Moscow City Government
Moscow City Department of Culture
Russian Academy of Arts
Moscow Museum of Modern Art

Max Sher. Commentary on the Landscape
Ulan-Ude. April 15, 2014
Toropets. September 28, 2013
Nakhodka. May 18, 2014
Moscow. February 13, 2013
Voronezh. July 1, 2013
Date: May 26 — July 11, 2021
Venue: MMOMA, GOGOLEVSKY BLVD.,10/2

Curator: Sergey Babkin

The Moscow Museum of Modern Art presents Commentary on the Landscape is a retrospective exhibition of Max Sher. The exhibition will be based on his three series: Palimpsests (2010–2017), Dictatorship of the Seven Seas (2018) and Archipelago (2019).

In this project, however, they intermingle with each other, and are complemented by previously unpublished and unexhibited photographs. This project will be the first in the long-term Photography/Commentary Program.

Max Sher is a Russian photographer and artist primarily interested in the representation of the post-Soviet cultural landscape and local histories. Sher works not only with archives and history of visual representation, but also uses photography to explore whether an image can capture manifestations of political and economic conditions in the formation of landscapes and infrastructures. His photographs typically depict everyday landscapes, they are uneventful and intentionally undramatic. This approach stems from the US conceptual and politically engaged photography and yet demonstrates the close connection between the artist and his fellow landscape photographers in Russia today. At the same time, Sher’s interest in the politics and economics of space, and the tangential, rather than direct, thematization inherent in his projects, render his work unique in Russia, where a combination of political engagement and openness to interpretation is not often found in photography.
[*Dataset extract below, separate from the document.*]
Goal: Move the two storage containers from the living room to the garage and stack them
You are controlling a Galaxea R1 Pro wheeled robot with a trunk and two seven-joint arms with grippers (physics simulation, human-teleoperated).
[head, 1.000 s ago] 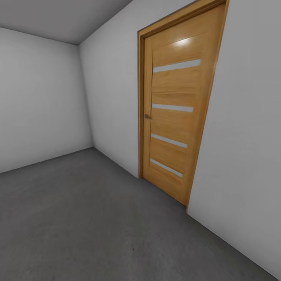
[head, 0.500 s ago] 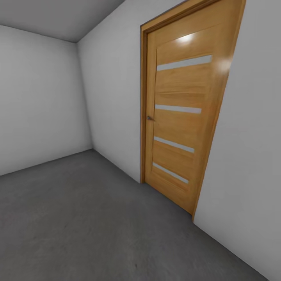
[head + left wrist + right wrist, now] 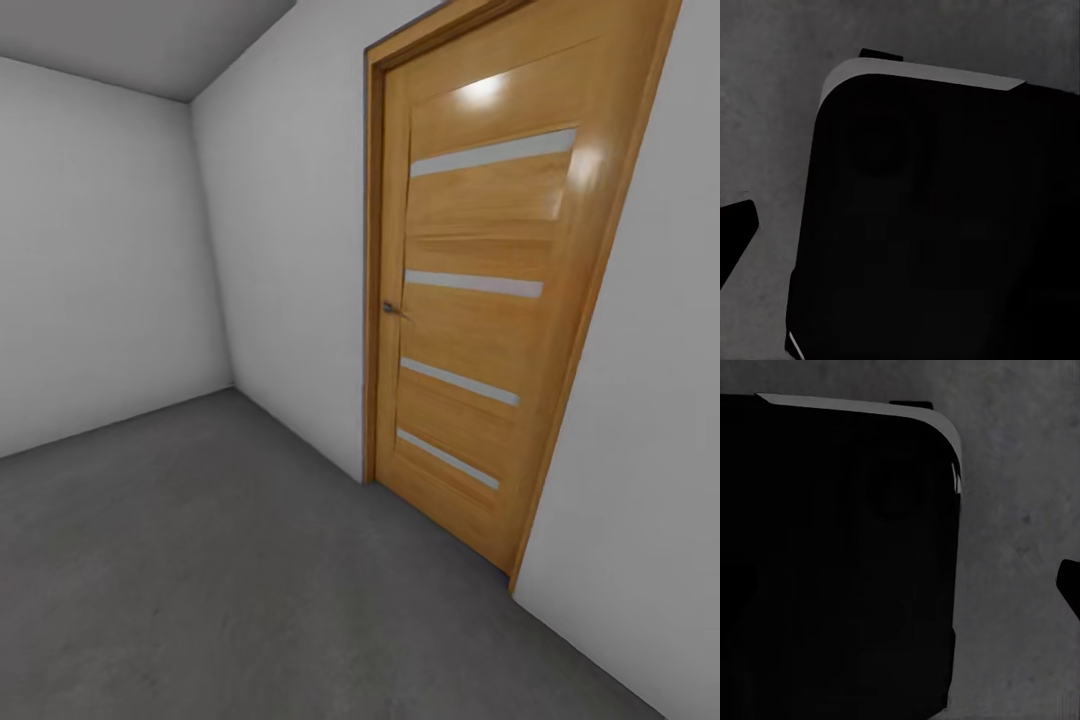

Sher’s research has key political objectives that determine the structures of his series, the content of his photographs, and their qualities as images. One such objective is to create knowledge about how landscapes and infrastructures are shaped by certain political and economic decisions. These can be either concentrated in a particular space or be diffused—taking the form of laws, conventions, programs, assumptions, types of rationality, and other ideological modalities. They all aim to create spaces capable of reproducing certain relations, anchoring power structures, and suppressing differences in the pursuit of homogenization.

The exhibition does not have any explicit textual explanation, and the works are almost randomly arranged throughout the rooms. This could both create an obstacle for the viewers, but also give them the freedom to move around triggering the mechanisms of recognition and interpretation. Nevertheless, there is a commentary on the photographs, but it applies to all of them at once. The commentary is presented in the form of a glossary guide, which is available in hard copy or digitally. The glossary contains brief entries on key terms relevant to Max Sher’s practice and to the exhibition as a whole. The intention behind the glossary is to suggest to viewers the possible types of relationships that might result from their encounter with photography.

About the Photography/Commentary Program

The Photography/Commentary program of the Moscow Museum of Modern Art aims to ultimately reduce the need for such programs on the territory of art institutions. A direct reference to photography as a specific medium seems somewhat untimely in the general context of art history, but in Russia photographers still find themselves at an ill-defined distance from institutional art production—with a few exceptions, both among artists and institutions. The program, which begins in 2021 with Max Sher’s project Commentary on the Landscape, will be followed by several solo exhibitions by photographers/artists from Russia whose diverse approaches to using photography as a key instrument of artistic expression reveal different ways of reflecting on current social and political processes with the help of photography. Together with the issue of the critique and commentary on reality through photography, the program raises the opposite question: how can we talk about photography, in what ways can we identify and explore its contradictions and limitations as well as its place in contemporary art in Russia.